From the description of the series, it's obvious that this humorous project will be a bit wacky and not quite what every fan might expect from a series entitled "Stan Lee Meets." With such a unique tone, some fans may wondered if the Marvel readership will "get" this project, but Brevoort dismisses such concerns because of his respect for Marvel readers. "We like to think that Marvel readers are intelligent and well-read, and have a sense of humor, so hopefully people will enjoy them. These aren't meant to be earth-shattering cataclysms - they're instead old school fun, with a lot of heart."

So far, Marvel has announced the following creators to be involved with the projects:

  • "Spider-Man": Stan Lee & Olivier Coipel / Joss Whedon & Michael Gaydos

  • "Doctor Strange": Stan Lee & Alan Davis / Brian Bendis & Mark Bagley

  • "The Thing": Stan Lee & Lee Weeks / Roy Thomas & Scott Kolins

  • "Doctor Doom": Stan Lee & Salvador Larroca / Jeph Loeb & Unknown artist

  • "Silver Surfer": Stan Lee & Mike Wieringo / Paul Jenkins & Unknown artist

With a project of this nature, it's not crazy to think that creators from all over the spectrum wanted to be involved, but Brevoort says that the selection process was simple. "We basically started at the top of our list and went down the line, filling in the slots. Most of the folks involved are really no-brainers, as they're part of the Marvel family."

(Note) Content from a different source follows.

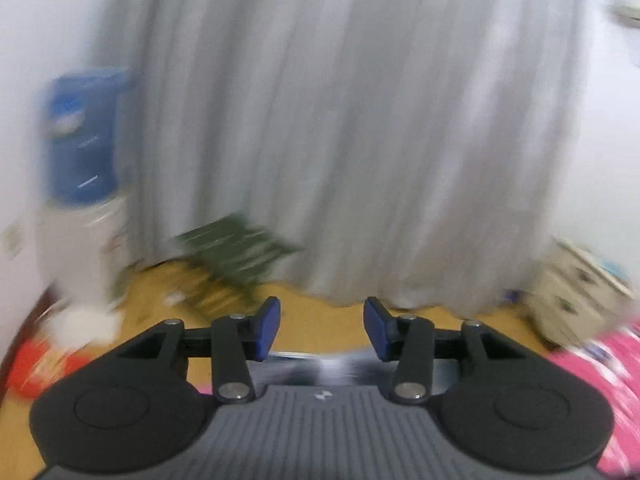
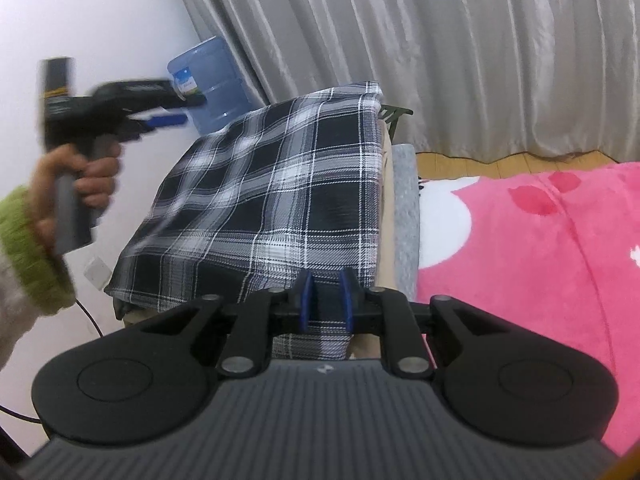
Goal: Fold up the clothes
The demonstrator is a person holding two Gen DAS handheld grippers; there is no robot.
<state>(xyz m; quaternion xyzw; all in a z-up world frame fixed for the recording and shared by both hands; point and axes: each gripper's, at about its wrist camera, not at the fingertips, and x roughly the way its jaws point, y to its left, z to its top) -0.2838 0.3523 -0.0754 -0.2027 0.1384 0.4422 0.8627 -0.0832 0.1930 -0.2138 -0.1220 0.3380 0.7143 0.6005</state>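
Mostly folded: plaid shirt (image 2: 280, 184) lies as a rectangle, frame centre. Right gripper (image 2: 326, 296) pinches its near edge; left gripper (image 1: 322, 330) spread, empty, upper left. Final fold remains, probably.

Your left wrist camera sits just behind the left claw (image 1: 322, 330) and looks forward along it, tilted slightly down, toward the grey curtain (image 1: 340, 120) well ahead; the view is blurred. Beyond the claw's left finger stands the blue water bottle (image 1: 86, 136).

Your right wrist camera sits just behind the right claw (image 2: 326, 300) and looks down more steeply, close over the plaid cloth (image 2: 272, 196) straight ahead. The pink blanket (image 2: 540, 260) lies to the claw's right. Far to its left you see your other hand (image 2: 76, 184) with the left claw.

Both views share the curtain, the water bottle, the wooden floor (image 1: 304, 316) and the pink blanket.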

Don't expect the love for "The Man" to stop with "Stan Lee Meets." "There are one or two other Stan-related projects in the pipeline - the long-in-the-works Last Fantastic Four story with John Romita Jr., for example - but these are less about honoring Stan than being worthwhile projects upon their own merits," explained Brevoort. "Plus we continue to carry on Stan's legacy and reprint his work in 'Marvel Masterworks' and in the 'Essentials' program, as well as in individual trade paperbacks as applicable."

If "Stan Lee Meets" does well, Brevoort is open to the idea of a sequel series, saying, "Hey, anything's possible. But that'd be up to Stan, and his availability."

While both Lee and his creative partner (and industry pioneer) Jack Kirby will be honored this year, don't take that as a sign that we'll see a deluge of tribute projects for other creators in the near future. "I don't think there are any specific plans - nobody else quite looms on the Marvel landscape the way Stan does," Brevoort admits. "But you never know."